Let $G$ be a finite cyclic group of order $n$ generated by an element $g$. I want to show that the order of $g$ is exactly the order of $G$.
My try:
We can write $G=\{g^i\;|\;i\in \mathbb Z\}$. Since $G$ is finite, we know that there will be identifications $g^i=g^j$ that will make $G$ finite. By the multiplication law on $G$ we must have $g^0=1$. Also if $i<j$ and if $g^i=g^j$ then $g^{j-i}=1$. I can see all these but not see why $g^n=1$ and not $g^k=1$ for all $0<k<n$? Thank your for your help!!
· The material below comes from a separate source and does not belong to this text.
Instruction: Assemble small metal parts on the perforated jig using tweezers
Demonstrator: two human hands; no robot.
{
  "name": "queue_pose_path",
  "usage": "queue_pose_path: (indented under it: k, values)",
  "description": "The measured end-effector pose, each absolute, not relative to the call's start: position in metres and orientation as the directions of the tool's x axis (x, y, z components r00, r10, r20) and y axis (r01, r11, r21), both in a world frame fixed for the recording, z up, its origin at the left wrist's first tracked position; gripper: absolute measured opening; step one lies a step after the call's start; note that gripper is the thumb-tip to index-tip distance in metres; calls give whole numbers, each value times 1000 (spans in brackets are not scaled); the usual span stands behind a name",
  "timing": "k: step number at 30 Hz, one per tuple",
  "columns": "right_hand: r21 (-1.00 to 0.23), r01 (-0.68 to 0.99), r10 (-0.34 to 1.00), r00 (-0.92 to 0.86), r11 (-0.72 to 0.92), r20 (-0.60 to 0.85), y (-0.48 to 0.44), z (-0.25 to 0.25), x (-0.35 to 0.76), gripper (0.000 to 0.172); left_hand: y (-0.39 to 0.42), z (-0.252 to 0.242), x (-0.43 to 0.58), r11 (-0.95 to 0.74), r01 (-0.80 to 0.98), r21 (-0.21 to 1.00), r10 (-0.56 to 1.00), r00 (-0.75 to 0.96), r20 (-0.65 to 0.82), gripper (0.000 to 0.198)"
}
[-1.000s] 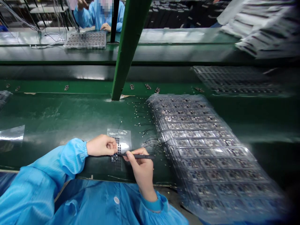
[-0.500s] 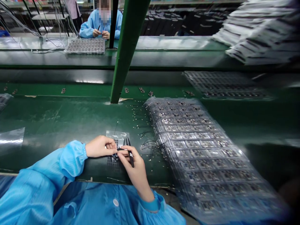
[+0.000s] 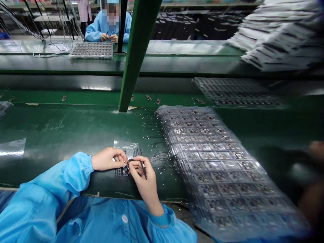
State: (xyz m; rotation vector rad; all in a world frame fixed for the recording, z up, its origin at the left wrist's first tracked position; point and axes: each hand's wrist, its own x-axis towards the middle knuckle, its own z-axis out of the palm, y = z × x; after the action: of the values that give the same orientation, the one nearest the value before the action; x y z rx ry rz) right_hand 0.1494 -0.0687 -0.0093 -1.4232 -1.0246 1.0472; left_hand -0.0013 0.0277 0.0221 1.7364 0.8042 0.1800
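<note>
In the head view, my left hand [image 3: 107,159] is pinched on the upper edge of a small circuit board [image 3: 125,170]. My right hand [image 3: 144,177] is closed around black tweezers [image 3: 144,168], their pointed ends slanting up and away from the board. The right thumb and index finger touch the board's right side, partly hiding it. Under both hands lies a clear plastic sheet [image 3: 126,145] with a dark grid printed on it. Thin black wires [image 3: 158,152] with shiny ends are scattered to the right of my right hand.
A tall stack of clear blister trays [image 3: 212,157] filled with small boards stands at right. Behind the green post [image 3: 135,50], boards [image 3: 148,98] lie on a green belt. Across the line sits a person in blue [image 3: 97,28]. Something blurred shows at the right edge.
The boards on the belt have shifted left. The tweezers have turned a little in my right hand, and both hands stay close together at the board. A blurred shape has appeared at far right.
</note>
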Motion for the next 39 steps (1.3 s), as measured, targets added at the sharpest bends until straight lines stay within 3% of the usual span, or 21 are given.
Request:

If $g\in G$ has order $k$ then set $\left\{ e,g,\ldots,g^{k-1}\right\} $ has distinct elements and $\left\{ g^{i}\mid i\in\mathbb{Z}\right\} =\left\{ e,g,\ldots,g^{k-1}\right\} $. Here $e$ stands for the identity of $G$.
If secondly $G$ is generated by $g$ then $G=\left\{ g^{i}\mid i\in\mathbb{Z}\right\} =\left\{ e,g,\ldots,g^{k-1}\right\} $ and consequently $\left|G\right|=k$, i.e., the order of $G$ is exactly the order of $g$.